一向对弹钢琴很自信的子姗这一次弹得糟糕透了,子姗很想弹好,努力了几次都没有成功,子姗沮丧的双手砸在钢琴上,钢琴发出“嗡嗡”的刺耳的响声。

“马婶”走了过来,低声道:“苏轼曾说过,心安之处是吾乡,丁香园是你的心乱之所,你还是离开吧,君豪说,你是一代才女,假以时日一定会成为优秀的作曲家,但是艺术创作都是有期限的,艺术家都是消耗品,不要浪费了自己,自私一点,为自己而活吧!”

“我说过,我不会离开的,我根本不在乎我能不能成为作曲家,”子姗不耐烦的站起,“你不要一而再,再而三的重复你说过的话,你不烦,我烦,你别忘了,我可是这里的女主人,我有权开除你。”

“子姗。”

“以后请叫我林小姐。”

“林……小姐……”“马婶”低声应道。

“这世界每个人身上都有解不开的谜,所以请不要装出你知晓一切,洞察一切的样子,不要逼我厌恶你。”林子姗故意把话说得很重,她怕”“马婶””再提起他们三人的故事,她的心好沉,不想再沉下去。

“你也许就该厌恶我。”“马婶”说了一句没头没脑的话。

子姗无心去抠马婶话中的意思,她转身上楼,走到楼梯口,想起了什么,转回身:“对了,那个箱子打开了吗?”

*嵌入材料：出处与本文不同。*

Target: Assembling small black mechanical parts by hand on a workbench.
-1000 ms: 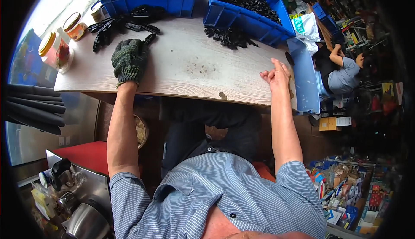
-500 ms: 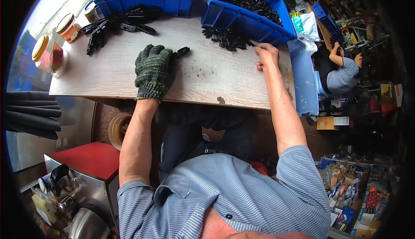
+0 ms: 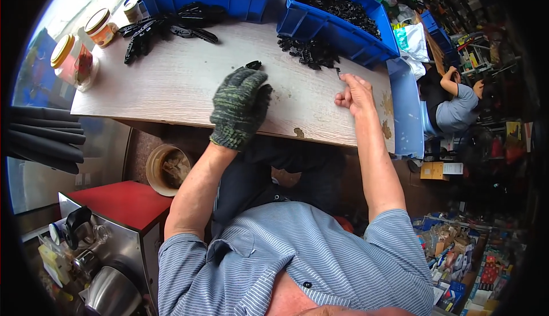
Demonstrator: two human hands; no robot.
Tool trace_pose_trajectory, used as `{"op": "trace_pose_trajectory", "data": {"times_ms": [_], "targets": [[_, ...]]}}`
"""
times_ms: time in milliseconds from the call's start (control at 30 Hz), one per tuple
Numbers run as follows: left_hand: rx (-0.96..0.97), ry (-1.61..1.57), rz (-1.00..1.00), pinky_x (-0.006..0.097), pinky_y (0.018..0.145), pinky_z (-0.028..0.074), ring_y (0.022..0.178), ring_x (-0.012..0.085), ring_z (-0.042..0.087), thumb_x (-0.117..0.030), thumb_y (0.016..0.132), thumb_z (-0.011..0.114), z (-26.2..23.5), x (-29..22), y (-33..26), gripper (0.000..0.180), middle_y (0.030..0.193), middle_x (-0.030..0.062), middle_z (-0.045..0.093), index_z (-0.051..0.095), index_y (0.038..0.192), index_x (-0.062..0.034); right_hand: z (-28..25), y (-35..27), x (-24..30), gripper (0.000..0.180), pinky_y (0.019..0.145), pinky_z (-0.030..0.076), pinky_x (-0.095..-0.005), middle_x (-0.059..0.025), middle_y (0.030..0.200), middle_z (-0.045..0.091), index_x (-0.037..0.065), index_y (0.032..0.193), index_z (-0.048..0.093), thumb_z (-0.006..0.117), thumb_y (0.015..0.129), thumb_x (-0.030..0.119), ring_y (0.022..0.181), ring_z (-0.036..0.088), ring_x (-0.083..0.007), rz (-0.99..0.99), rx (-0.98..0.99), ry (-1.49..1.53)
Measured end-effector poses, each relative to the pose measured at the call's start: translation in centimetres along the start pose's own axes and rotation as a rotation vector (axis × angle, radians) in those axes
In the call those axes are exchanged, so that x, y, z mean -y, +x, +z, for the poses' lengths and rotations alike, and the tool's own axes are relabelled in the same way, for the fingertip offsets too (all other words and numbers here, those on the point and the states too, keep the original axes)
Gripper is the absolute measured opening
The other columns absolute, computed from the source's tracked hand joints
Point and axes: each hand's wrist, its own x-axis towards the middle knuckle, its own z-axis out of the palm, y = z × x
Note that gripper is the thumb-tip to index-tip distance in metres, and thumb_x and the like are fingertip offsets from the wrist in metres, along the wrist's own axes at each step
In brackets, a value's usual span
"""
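Note:
My left hand (image 3: 240,102), in a dark green and black knitted glove, is closed around a black plastic part (image 3: 253,64) over the desk. Only the part's rounded end shows beyond the fingers. My bare right hand (image 3: 355,93) is closed, its lower fingers curled in, and a small black plastic piece (image 3: 338,72) shows at the index fingertip. Just beyond that hand, a heap of small black plastic pieces (image 3: 309,52) lies against a blue bin. Several long black plastic parts (image 3: 171,27) are piled at the desk's far left.
Two blue bins, one left (image 3: 209,0) and one right (image 3: 337,27), hold black parts along the far side of the desk (image 3: 148,87). Lidded jars (image 3: 74,64) stand at its left end. A light blue tub (image 3: 406,104) adjoins the right edge. Another person (image 3: 454,107) is farther right.
My left hand has moved right and slightly nearer, with the black part in it. My right hand has drawn back a little from the heap, and a small piece now shows at its fingertip.

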Motion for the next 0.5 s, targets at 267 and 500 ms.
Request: {"op": "trace_pose_trajectory", "data": {"times_ms": [267,500], "targets": [[0.089,-0.348,-0.107,0.043,0.097,0.051,0.114,0.0370,0.062,-0.003,0.083,0.073,5.1,-3.0,-0.3,0.039,0.122,0.0164,0.067,0.066,0.121,-0.0065,4.3,-5.5,-2.1,0.018,0.045,0.057,-0.0412,-0.0028,0.049,0.050,0.004,0.088,0.064,0.068,0.090,0.022,0.039,0.054,-0.0180,-0.051,0.504,0.094],[0.309,-0.561,-0.335,0.033,0.084,0.056,0.099,0.0218,0.069,-0.003,0.092,0.067,5.3,-2.1,-0.7,0.031,0.109,0.0105,0.072,0.066,0.123,-0.0040,5.6,-7.7,-2.1,0.026,0.044,0.056,-0.0401,-0.0037,0.048,0.048,0.003,0.095,0.064,0.066,0.092,0.029,0.043,0.058,-0.0209,-0.062,0.438,0.115]]}}
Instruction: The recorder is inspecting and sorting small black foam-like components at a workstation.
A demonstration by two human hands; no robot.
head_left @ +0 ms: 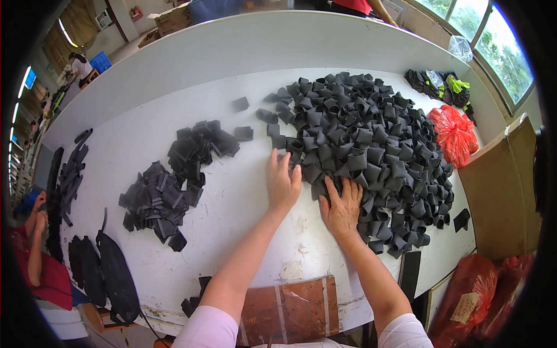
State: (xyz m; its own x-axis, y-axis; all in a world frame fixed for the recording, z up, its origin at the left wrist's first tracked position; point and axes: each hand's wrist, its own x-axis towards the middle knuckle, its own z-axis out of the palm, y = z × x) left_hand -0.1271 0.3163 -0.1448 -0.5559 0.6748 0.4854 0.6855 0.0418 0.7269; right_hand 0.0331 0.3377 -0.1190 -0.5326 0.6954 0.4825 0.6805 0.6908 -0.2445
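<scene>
A large heap of black folded fabric loops (pixel 360 156) covers the right half of the white table (pixel 243 168). At its left edge is my left hand (pixel 282 184), with fingers apart and the fingertips beside the nearest loops. My right hand (pixel 343 207) lies palm down on the heap's near edge, its fingers stretched over several loops. Neither hand visibly grips a piece, though what lies under the right fingers is hidden. Left of my hands is a smaller pile of flat black pieces (pixel 159 197), joined to more pieces (pixel 200 142) behind it.
A raised panel (pixel 249 49) bounds the table's far side. At right are a red plastic bag (pixel 452 136), a cardboard box (pixel 502 191) and dark items with yellow-green parts (pixel 455 84). A brown board (pixel 290 310) lies before me. Another person (pixel 49 261) works at far left.
</scene>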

“什么,什么箱子?”“马婶”自觉心虚,说话时头低得很低。

“留在我屋里的,可能是柳叶儿的箱子,柳叶儿有写日记的习惯,如果我没有猜错,那个箱子里装的应该是柳叶儿的日记本。”

你一定要爱我

“没,没有啊,我没有见过。”“马婶”表情很不自然,像是偷东西时被当场抓住的小偷。

“我的屋子里也有摄像头。”子姗低怒道。

“你装的吗?”马婶”惊愕的抬头问。

“你以为我喜欢别人偷窥我吗?”子姗带着悲意反问。

“马婶”脸色苍白,人后退二步,这个消息打击了他。

“你还没有回答我的问题?”子姗冷视着马婶问。

“没……没有……”

“我好像跟你说过,他和我同一天生日。”

“马婶”猛的回转身,奔向房间。